*Assignment*: Exact copy required. Repeat the records, but keep the pictures out.

*Records supplied*:

+===+

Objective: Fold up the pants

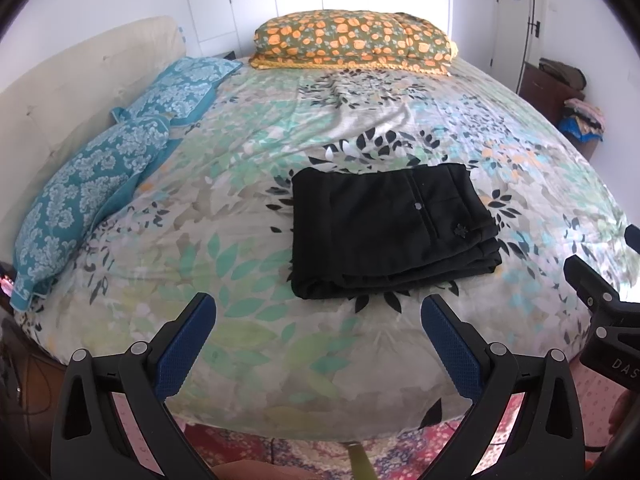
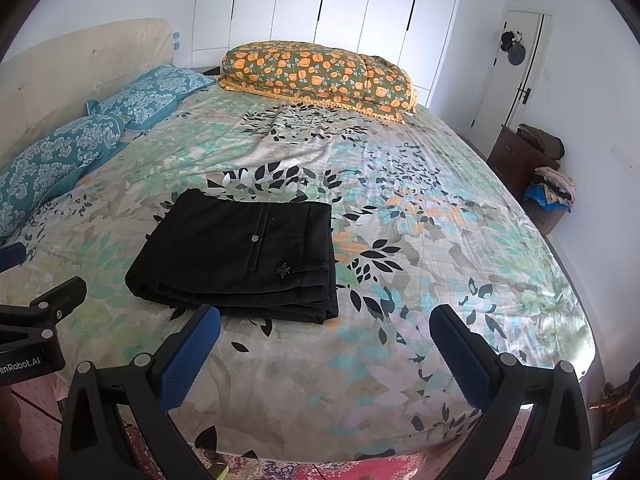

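Left wrist view: your left gripper (image 1: 318,322) sits at the bottom of the frame with its blue-padded fingers (image 1: 188,344) spread wide and holding nothing, poised over the near edge of the leaf-print bedspread (image 1: 248,160). The black pants (image 1: 392,232), folded into a flat stacked rectangle, lie at frame centre, apart from the fingers. Two teal pillows (image 1: 100,184) line the left; a folded orange-flowered quilt (image 1: 352,40) occupies the top centre. Right wrist view: your right gripper (image 2: 325,334) is likewise spread and empty at the bottom; the folded pants (image 2: 240,252) rest left of centre, just beyond its left finger (image 2: 192,356).
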Motion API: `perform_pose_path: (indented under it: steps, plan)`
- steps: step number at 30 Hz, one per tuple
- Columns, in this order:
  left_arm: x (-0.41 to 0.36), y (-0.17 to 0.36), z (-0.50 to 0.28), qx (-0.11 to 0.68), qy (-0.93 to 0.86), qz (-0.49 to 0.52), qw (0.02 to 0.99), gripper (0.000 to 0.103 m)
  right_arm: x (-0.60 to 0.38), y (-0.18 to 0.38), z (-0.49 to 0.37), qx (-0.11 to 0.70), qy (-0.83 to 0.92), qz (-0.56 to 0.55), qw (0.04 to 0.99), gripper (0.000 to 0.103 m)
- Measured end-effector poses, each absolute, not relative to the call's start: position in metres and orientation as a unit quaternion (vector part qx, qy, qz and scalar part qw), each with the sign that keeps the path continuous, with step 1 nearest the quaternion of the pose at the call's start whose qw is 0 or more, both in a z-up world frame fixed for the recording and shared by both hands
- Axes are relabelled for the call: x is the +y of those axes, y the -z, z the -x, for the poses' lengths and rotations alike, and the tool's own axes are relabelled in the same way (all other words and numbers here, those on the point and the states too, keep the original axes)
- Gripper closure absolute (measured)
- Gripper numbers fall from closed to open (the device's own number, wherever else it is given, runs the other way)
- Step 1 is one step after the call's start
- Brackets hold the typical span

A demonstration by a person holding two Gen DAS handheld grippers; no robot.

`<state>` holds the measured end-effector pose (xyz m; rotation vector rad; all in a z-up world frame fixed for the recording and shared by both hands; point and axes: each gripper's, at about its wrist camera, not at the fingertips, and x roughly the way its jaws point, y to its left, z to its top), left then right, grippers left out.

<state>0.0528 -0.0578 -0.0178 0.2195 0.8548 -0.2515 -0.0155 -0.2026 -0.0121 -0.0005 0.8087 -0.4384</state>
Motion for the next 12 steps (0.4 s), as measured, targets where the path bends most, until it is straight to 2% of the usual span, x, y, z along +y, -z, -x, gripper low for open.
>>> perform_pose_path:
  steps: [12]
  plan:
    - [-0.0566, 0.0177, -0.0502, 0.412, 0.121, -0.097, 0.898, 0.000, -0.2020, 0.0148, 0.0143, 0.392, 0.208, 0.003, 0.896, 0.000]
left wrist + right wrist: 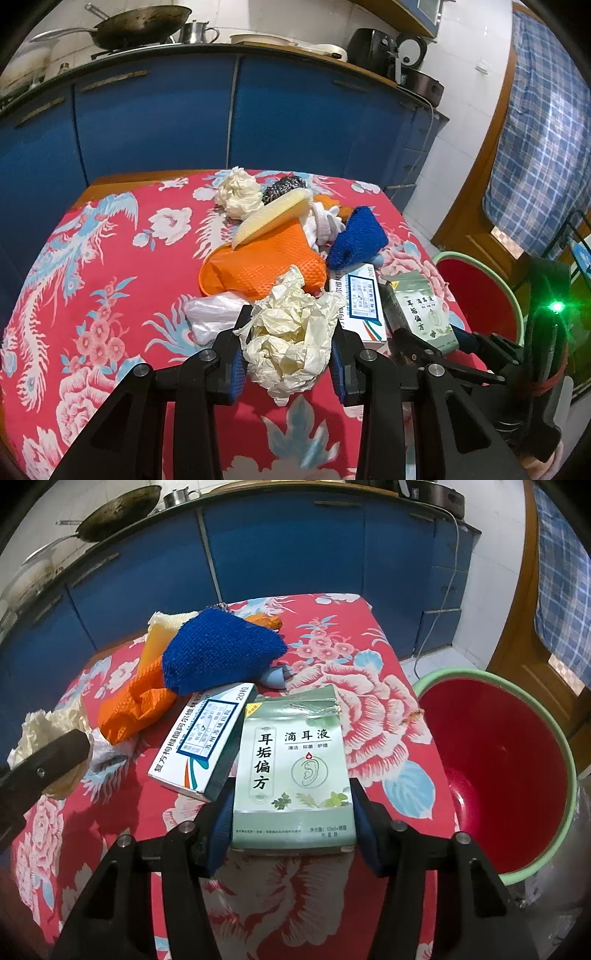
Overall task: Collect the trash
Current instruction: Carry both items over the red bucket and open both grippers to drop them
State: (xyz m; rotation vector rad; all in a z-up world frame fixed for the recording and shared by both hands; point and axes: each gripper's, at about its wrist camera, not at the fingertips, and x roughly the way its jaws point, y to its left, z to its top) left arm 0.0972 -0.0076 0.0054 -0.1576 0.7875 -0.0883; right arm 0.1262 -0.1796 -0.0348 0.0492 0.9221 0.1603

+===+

*Answer section*:
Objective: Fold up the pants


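Left wrist view: your left gripper (image 1: 318,322) sits at the bottom of the frame with its blue-padded fingers (image 1: 188,344) spread wide and holding nothing, poised over the near edge of the leaf-print bedspread (image 1: 248,160). The black pants (image 1: 392,232), folded into a flat stacked rectangle, lie at frame centre, apart from the fingers. Two teal pillows (image 1: 100,184) line the left; a folded orange-flowered quilt (image 1: 352,40) occupies the top centre. Right wrist view: your right gripper (image 2: 325,334) is likewise spread and empty at the bottom; the folded pants (image 2: 240,252) rest left of centre, just beyond its left finger (image 2: 192,356).
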Motion API: `perform_pose_path: (indented under it: steps, plan)`
- steps: step number at 30 Hz, one per tuple
- Columns, in this order:
  left_arm: x (-0.41 to 0.36), y (-0.17 to 0.36), z (-0.50 to 0.28), qx (-0.11 to 0.68), qy (-0.93 to 0.86), qz (-0.49 to 0.52), qw (0.02 to 0.99), gripper (0.000 to 0.103 m)
  right_arm: x (-0.60 to 0.38), y (-0.18 to 0.38), z (-0.49 to 0.37), qx (-0.11 to 0.70), qy (-0.83 to 0.92), qz (-0.56 to 0.55), qw (0.04 to 0.99), gripper (0.000 to 0.103 m)
- Measured end-effector poses, each absolute, not relative to the call's start: position in metres and orientation as a unit quaternion (vector part qx, qy, qz and scalar part qw), each with the sign that keeps the path continuous, with step 1 nearest the quaternion of the pose at the call's start whose qw is 0 or more, both in a z-up world frame fixed for the recording and shared by both hands
- Axes are relabelled for the call: x is the +y of those axes, y the -z, z the -x, for the poses' lengths and rotations alike, and the tool's own axes are relabelled in the same way (all other words and numbers here, those on the point and the states too, keep the original axes)
- Gripper closure absolute (measured)
- Gripper numbers fall from closed to open (the device's own number, wherever else it is given, runs the other way)
- Step 1 is one step after the call's start
- Brackets hold the typical span

A demonstration by a person holding two Gen DAS handheld grippers; no robot.

`<state>` holds the measured end-effector pose (xyz m; rotation vector rad; all in a z-up world frame fixed for the recording and shared by both hands; point and axes: each gripper's, at about its wrist camera, not at the fingertips, and x roughly the way its jaws point, y to its left, z to its top), left then right, grippers left out.

<state>0.0528 -0.0578 -0.0178 0.2195 0.8548 -0.2515 -0.0155 -0.2026 -0.0121 -0.0005 0.8087 -0.4384</state>
Motion for the next 12 steps (0.4 s), as measured, targets where the path bends most, until it is straight to 2% of the usual span, x, y, z along +y, -z, -x, gripper low for open.
>>> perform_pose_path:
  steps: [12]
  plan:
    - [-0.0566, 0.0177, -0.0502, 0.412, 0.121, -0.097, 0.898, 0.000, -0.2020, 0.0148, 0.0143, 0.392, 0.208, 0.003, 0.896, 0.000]
left wrist + right wrist: 
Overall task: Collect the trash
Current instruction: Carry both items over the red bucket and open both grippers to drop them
State: (xyz m; rotation vector rad; all in a z-up world frame fixed for the recording and shared by both hands; point and axes: each gripper's, at about its wrist camera, not at the fingertips, and x roughly the way its jaws point, y to its left, z to its top) left arm 0.0972 -0.0076 0.0054 -0.1576 0.7875 -0.0883; right arm 0.1262 -0.1796 -0.0348 0.0492 0.9221 0.1603

The exercise requires no further output.